Dallas Police and Firefighters Pension Funding Crisis–Part 2

In Part 1 we discussed an extremely basic foundation of pension funding. Specifically, why pension plans are not fully funded and why they run into problems with their investments. Let’s take those basics and apply them to the funding problems of the Dallas Police and Firefighters pension.

The foundation of the Dallas, Texas pension funding crisis

To really understand the problem with the Dallas pension you have to understand the function of the pension. Most people consider pensions as an employment benefit gratuitously offered by the employer because the employer cares about the employee’s well-being. As an employment lawyer I know the existence of pensions is more complex. Pensions exist as a method to defer payment of compensation to employees. Instead of paying more wages today the employer can break up payment for today’s work by paying some as wages (and benefits) today and some as pension payments later. The employer gets the work today and then compensates the employee over time for that work. It makes the labor cheaper to the employer because the employer can externalize some of the cost by letting investment on the pension assets pay some of the benefits. (As discussed in Part 1.)

If you’re a Dallas mayor looking at a city with a crime problem that can’t raise police salaries to compete with other cities for qualified candidates but need qualified candidates and to retain staff then you might improve pension benefits as a way to increase compensation without having to pay it today. This is exactly what Dallas did.

DROP and the Dallas, Texas pension

One way Dallas improved the pension benefits was how it structured its DROP. DROP is deferred retirement option plan.

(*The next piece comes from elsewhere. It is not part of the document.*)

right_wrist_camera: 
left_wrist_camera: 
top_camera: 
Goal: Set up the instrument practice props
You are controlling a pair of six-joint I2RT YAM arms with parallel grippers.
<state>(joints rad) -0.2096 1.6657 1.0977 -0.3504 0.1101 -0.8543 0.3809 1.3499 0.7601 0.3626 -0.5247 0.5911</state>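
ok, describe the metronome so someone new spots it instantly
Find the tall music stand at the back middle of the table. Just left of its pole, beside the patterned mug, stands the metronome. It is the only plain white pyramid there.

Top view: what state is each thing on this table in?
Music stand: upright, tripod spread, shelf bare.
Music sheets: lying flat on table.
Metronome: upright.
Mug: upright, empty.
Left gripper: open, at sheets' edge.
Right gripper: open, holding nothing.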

Under the pension an officer or firefighter who met twenty years of service could retire and receive a full pension. DROP allows the employee to continue working for Dallas and receive pension payments which are credited to an account with the pension for the employee. When the employee retires he or she gets the pension benefit plus DROP. This allows Dallas to retain veteran officers and firefighters, thereby reducing its need to staff and train new officers and firefighters. It also allowed the plan to delay tangible payments from the pension. DROP accounts are credited with benefit payments but the pension plan retains the funds and continues to invest them. With benefit payments to DROP accounts only make on paper the plan could keep more money invested and try to obtain more returns.

To improve the attractiveness of DROP, the pension plan paid eight to ten percent guaranteed interest on DROP. (Later reduced to six percent.) Most cities in Texas do not pay interest on DROP or pay far less. This made the Dallas plan far more attractive. Now the Dallas pension has to gain returns to cover its currently due benefit payments, interest on bonds that financed the plan, the accruing but unpaid DROP funds and sizable interest on the accrued DROP funds.

If this seems like a high degree of risk then you’re reading this correctly. At the time–early to mid-2000s–investment returns were substantial. Real estate was a rocket and the stock market wasn’t far behind. It may have been possible to cover these liabilities if the markets continued to soar without retracting. We know that didn’t happen. But wait–add mismanagement to the mix.

How Dallas, Texas pension management blew it

In addition to voluntarily creating a swelling pension liability, the pension plan administration fell to a long string of mismanagement that exacerbated the problems created by the 2008 market collapse. Across several mayors it has been alleged that the mayor and Dallas city council failed to exercise proper oversight. This allowed the plan administrator at the time to run amok. He had a preference for real estate investments, allegedly, and made some bad investments. He reportedly oversold the investment returns and valued the investments at their purchase price without regard for changes in market value. The result of these alleged facts is a pension plan deeply underfunded with insufficient returns in illiquid investments while liabilities grew rapidly. Without clear knowledge that the pension was in financial crisis the situation could only continue to sink. By the time it became clear the pension had funding problems there was a race to withdraw DROP funds which created an immediate need for liquidity and a sudden depletion of capital.

In short: bad management, bad investments, bad plan design.

What will happen now to the Dallas, Texas pension

This is all bad news for Dallas. It’s bad news for the police and firefighters especially. Inevitably, as is always the case in these situations, the employees will bear the brunt of bad management. The employees put in the work in exchange for compensation and now Dallas doesn’t want to pay. (The people employed to manage the pension got theirs.) Dallas is in the process of trying to work out a resolution, most of which seems to involve the employees and retirees taking a pay cut. If Dallas cannot work it out on their own then the state government will have to step in. Likely to the same result. At least the employees have some help because they are public employees. The Texas Constitution gives due process rights to pension benefits accrued by public employees; but that does not mean Dallas cannot challenge it. (As it has in the past.)

It doesn’t get better for Dallas residents. As police and firefighters see compensation cut and feel the city doesn’t support them they will look elsewhere for work and Dallas will end up right back where it started fighting to keep qualified police and fire employees. Then expect crime to start to rise again in Dallas.

All this is not just a Dallas problem. Fort Worth has pension funding problems. Many Texas cities have ticking time bombs in their pensions with the same kind of investment problems.